◆ What you should do
Reproduce from the records below, with no pictures, exactly the lines between the one containing "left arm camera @" and the one containing "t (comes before", inclusive.

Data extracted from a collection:
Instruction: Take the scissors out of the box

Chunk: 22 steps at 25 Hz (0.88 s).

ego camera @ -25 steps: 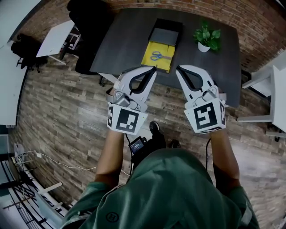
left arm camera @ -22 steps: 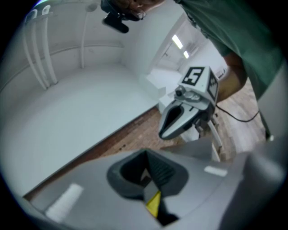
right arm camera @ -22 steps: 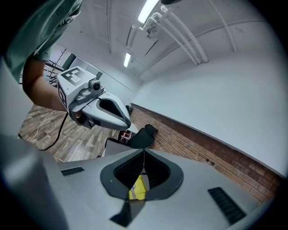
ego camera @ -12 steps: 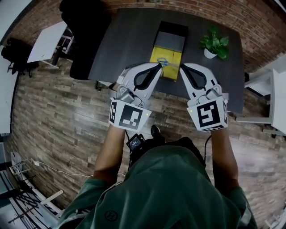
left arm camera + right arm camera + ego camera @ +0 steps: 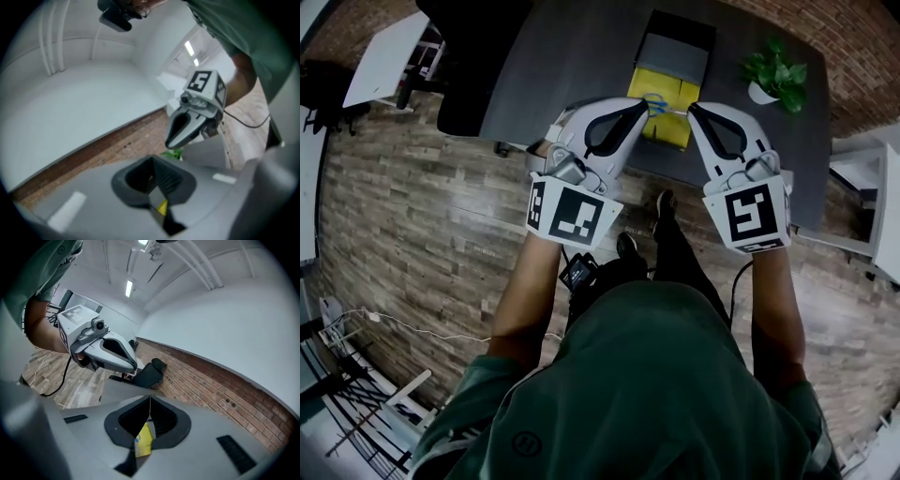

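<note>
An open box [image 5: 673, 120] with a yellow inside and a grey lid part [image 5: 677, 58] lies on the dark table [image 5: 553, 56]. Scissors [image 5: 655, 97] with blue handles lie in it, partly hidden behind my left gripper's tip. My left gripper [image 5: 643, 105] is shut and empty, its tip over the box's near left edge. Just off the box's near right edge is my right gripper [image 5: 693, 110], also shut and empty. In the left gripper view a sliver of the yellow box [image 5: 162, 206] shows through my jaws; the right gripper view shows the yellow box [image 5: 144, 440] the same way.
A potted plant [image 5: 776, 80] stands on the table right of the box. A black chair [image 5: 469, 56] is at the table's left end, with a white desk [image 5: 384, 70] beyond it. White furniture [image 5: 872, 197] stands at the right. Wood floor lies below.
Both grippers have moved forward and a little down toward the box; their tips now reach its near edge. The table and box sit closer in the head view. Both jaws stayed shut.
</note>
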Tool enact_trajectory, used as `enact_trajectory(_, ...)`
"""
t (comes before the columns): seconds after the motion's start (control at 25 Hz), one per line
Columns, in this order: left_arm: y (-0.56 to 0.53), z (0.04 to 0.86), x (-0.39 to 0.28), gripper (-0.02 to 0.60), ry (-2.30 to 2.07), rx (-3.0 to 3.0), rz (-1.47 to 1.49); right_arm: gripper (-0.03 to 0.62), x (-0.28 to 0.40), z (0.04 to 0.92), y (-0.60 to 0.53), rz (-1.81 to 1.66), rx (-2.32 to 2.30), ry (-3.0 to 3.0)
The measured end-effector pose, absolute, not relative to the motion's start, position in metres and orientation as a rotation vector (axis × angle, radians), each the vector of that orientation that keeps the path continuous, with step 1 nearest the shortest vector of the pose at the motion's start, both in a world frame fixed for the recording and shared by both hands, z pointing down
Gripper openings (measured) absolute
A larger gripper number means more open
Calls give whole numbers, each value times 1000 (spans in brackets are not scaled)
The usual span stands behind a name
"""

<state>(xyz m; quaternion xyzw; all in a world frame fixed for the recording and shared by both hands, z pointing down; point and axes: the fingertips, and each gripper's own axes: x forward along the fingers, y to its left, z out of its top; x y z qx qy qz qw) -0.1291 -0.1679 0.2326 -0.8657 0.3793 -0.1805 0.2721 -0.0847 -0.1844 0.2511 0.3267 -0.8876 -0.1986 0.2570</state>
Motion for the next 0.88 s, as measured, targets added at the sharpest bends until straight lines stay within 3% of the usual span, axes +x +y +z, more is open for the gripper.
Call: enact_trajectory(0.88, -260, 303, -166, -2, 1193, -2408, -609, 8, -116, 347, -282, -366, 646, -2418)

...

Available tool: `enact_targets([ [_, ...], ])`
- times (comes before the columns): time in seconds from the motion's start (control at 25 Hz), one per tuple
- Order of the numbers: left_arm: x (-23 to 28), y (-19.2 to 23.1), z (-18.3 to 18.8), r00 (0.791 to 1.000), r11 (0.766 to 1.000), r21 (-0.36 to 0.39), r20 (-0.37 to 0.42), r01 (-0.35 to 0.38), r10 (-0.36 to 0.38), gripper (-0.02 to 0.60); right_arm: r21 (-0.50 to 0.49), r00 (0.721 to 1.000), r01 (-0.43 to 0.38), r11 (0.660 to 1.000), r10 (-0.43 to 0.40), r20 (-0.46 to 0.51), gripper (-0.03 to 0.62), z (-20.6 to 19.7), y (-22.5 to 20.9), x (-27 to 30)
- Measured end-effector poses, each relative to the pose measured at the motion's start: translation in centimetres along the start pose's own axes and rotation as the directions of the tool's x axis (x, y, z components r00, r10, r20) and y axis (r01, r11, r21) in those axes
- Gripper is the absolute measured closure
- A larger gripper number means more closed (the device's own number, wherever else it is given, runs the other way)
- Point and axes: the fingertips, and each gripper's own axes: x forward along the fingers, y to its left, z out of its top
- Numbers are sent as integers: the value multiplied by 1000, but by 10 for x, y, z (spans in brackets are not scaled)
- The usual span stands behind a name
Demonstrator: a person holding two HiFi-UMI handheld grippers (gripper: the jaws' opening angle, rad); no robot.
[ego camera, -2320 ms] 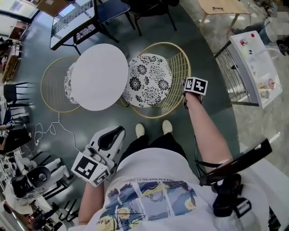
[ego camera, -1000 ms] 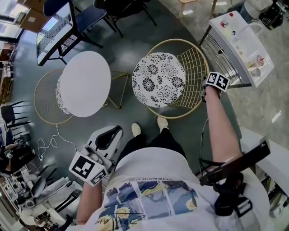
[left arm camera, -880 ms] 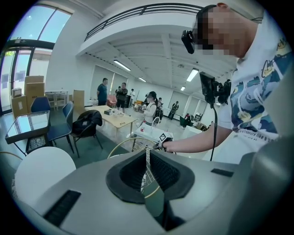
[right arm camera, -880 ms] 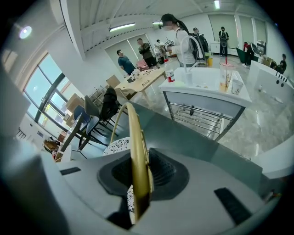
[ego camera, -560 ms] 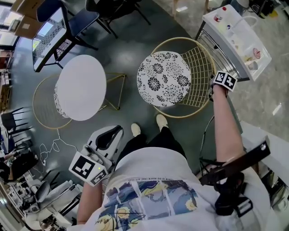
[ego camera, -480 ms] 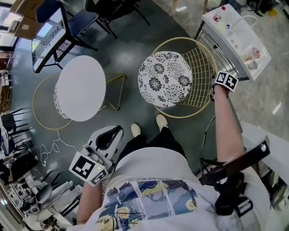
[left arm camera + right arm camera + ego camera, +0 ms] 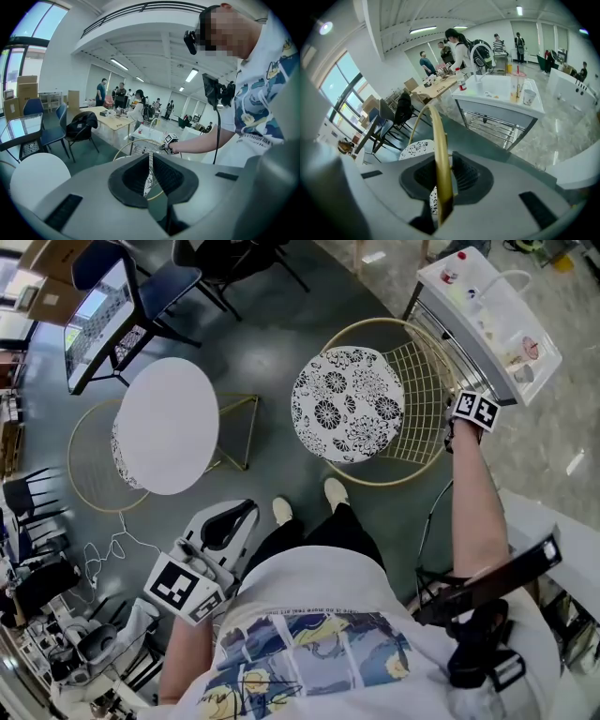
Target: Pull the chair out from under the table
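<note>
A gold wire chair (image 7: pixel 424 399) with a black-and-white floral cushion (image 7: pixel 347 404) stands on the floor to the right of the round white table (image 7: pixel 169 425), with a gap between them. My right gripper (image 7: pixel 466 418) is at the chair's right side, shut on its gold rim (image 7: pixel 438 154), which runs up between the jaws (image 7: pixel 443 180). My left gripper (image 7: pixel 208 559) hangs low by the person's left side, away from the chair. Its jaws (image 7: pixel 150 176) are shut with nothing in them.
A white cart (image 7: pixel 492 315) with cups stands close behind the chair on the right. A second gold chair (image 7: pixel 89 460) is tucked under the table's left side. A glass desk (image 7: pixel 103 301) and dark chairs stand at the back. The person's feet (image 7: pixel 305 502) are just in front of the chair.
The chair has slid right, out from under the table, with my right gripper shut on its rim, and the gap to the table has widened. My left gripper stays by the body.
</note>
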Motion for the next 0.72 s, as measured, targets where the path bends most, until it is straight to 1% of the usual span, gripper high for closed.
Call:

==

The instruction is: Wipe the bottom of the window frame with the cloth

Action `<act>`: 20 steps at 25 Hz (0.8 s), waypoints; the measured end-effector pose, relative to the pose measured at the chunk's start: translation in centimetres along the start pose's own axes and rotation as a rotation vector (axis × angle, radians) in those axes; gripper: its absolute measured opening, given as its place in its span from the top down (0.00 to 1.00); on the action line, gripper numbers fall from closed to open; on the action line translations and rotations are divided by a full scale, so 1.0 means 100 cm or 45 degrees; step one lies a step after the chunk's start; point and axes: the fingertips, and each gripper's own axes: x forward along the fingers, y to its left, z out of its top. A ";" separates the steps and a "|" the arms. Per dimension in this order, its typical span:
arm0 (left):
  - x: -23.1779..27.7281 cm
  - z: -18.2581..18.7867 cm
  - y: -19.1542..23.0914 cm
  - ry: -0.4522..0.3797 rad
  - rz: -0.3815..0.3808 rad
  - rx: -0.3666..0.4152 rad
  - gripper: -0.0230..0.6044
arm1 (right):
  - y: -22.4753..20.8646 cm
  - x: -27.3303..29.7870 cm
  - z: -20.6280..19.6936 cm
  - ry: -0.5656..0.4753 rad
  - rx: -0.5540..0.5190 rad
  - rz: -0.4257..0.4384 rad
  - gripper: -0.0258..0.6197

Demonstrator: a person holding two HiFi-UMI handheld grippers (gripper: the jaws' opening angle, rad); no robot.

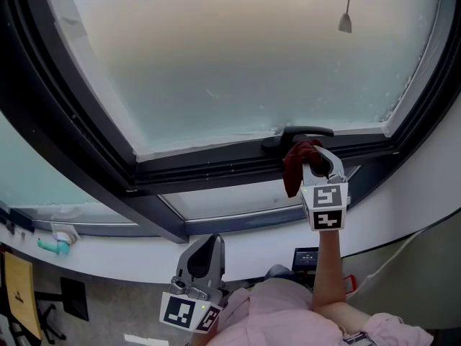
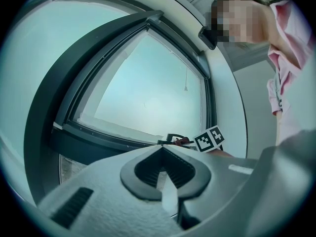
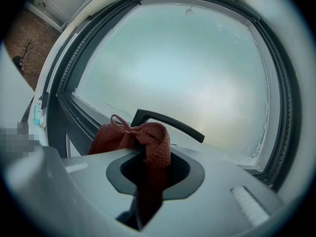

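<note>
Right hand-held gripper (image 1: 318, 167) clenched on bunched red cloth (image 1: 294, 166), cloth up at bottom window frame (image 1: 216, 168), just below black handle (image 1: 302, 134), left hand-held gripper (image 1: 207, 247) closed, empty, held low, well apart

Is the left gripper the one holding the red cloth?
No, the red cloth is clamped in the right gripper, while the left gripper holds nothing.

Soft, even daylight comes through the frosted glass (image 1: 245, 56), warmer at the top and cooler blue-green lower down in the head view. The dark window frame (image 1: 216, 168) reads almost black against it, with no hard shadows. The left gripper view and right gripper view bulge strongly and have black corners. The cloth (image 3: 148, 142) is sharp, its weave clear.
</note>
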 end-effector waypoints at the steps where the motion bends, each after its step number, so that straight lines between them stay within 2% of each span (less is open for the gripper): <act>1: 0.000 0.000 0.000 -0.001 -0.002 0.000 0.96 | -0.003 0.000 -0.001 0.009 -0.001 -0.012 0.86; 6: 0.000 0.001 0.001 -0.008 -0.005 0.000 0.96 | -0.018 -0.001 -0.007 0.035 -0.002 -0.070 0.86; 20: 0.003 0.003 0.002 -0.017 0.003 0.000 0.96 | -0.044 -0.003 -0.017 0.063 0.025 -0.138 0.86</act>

◆ Answer box
left arm camera @ -22 steps: 
right arm camera @ -22 steps: 
ego camera @ -12 steps: 
left arm camera + right arm camera + ego camera @ +0 steps: 

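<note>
An open box [image 5: 673, 120] with a yellow inside and a grey lid part [image 5: 677, 58] lies on the dark table [image 5: 553, 56]. Scissors [image 5: 655, 97] with blue handles lie in it, partly hidden behind my left gripper's tip. My left gripper [image 5: 643, 105] is shut and empty, its tip over the box's near left edge. Just off the box's near right edge is my right gripper [image 5: 693, 110], also shut and empty. In the left gripper view a sliver of the yellow box [image 5: 162, 206] shows through my jaws; the right gripper view shows the yellow box [image 5: 144, 440] the same way.
A potted plant [image 5: 776, 80] stands on the table right of the box. A black chair [image 5: 469, 56] is at the table's left end, with a white desk [image 5: 384, 70] beyond it. White furniture [image 5: 872, 197] stands at the right. Wood floor lies below.
Both grippers have moved forward and a little down toward the box; their tips now reach its near edge. The table and box sit closer in the head view. Both jaws stayed shut.
</note>
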Tool enact_trajectory, used as `enact_trajectory(_, ...)`
"""
t (comes before the columns): seconds after the motion's start (control at 25 Hz), one per line

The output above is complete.